The federal government has set a Jan. 31 deadline for Arizona to reach a deal to conserve water or the agency will impose its own restrictions.

Ducey said he’ll push again for a school safety bill that would “put a cop on every campus that needs one,” hire more school counselors and improve the accuracy of background checks. It also would allow police or others to seek protective orders preventing someone from buying a gun if they pose a safety threat. It died amid opposition from gun-rights advocates.

Ducey suggested repealing three laws for every new one passed or including an expiration date. And he called on lawmakers to give voters a chance to repeal legislative immunity, which shields lawmakers from prosecution in some circumstances, following recent incidents of lawmakers invoking immunity during traffic stops.

“We are a nation of laws, not men,” Ducey said. “No one — not me, nor you — is above the law.”

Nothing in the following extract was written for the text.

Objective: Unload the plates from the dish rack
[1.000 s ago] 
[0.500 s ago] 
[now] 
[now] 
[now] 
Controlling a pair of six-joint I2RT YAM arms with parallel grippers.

He also renewed his aggressive attack on professional license boards that regulate professions such as barbering and cosmetology, calling the people who serve on them “bullies.” He said Arizona should recognize professional licenses issued in other states. The governor has long criticized the boards as a barrier to jobs.

Earlier, Democrats laid out their own priorities for the legislative session, noting the big gains they made in the November election. The Republican majority in the House has been cut to a 31-29 margin while Democrats won the secretary of state and superintendent of public instruction contests.

Democrats want to boost school funding, improve accountability for charters schools and expand access to Medicaid. They also want criminal justice and sentencing reforms to focus on rehabilitation over punishment and automatic voter registration.

“We are preparing for the inevitable day that we will be in the majority,” said Sen. David Bradley of Tucson, the top Democrat in the Senate.